Say how many of the lines below include the word "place". Only the number should be given.
(AVAILABLE DATA begins)
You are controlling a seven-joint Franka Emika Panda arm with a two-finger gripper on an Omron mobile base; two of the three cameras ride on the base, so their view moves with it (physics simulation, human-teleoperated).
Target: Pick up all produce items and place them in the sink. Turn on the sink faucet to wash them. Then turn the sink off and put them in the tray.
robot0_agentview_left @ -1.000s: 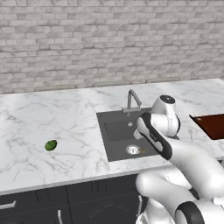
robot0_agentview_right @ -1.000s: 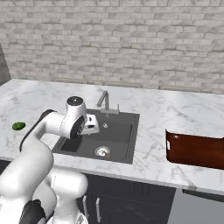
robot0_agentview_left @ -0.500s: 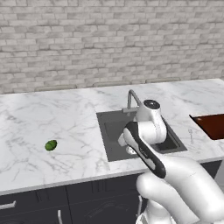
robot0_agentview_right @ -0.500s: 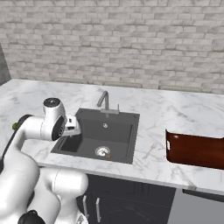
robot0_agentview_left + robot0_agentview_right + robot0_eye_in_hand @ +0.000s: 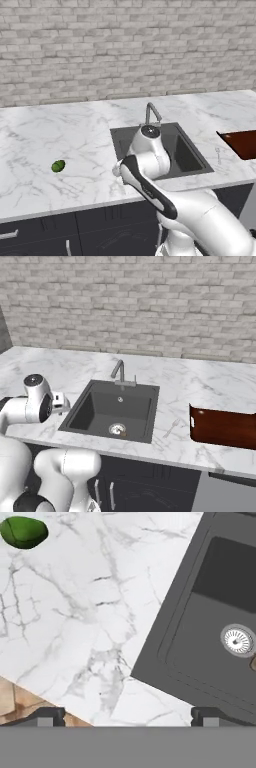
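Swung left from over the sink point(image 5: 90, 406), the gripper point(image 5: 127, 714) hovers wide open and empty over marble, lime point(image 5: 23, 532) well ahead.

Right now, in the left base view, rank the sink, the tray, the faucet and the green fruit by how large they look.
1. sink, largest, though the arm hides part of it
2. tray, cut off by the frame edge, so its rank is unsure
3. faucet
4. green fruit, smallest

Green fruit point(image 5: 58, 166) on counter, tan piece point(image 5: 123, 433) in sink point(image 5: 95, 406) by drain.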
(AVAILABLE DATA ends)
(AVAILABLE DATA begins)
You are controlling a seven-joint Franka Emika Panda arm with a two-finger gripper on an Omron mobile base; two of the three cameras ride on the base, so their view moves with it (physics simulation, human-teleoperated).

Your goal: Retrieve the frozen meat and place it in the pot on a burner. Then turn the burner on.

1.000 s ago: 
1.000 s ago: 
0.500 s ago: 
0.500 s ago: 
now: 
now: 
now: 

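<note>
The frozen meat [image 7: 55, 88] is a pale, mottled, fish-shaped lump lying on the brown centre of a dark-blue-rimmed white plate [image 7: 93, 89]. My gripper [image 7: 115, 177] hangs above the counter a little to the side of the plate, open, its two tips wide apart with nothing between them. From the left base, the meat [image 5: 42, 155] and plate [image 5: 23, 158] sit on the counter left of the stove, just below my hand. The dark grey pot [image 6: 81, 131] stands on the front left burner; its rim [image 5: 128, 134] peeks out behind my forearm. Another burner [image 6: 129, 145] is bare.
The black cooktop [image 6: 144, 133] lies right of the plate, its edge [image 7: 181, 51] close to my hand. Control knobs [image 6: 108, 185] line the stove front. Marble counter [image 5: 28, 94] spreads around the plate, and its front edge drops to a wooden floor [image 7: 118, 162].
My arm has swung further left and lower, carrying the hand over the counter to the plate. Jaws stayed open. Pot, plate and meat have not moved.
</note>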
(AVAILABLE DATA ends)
RESPONSE AREA | 2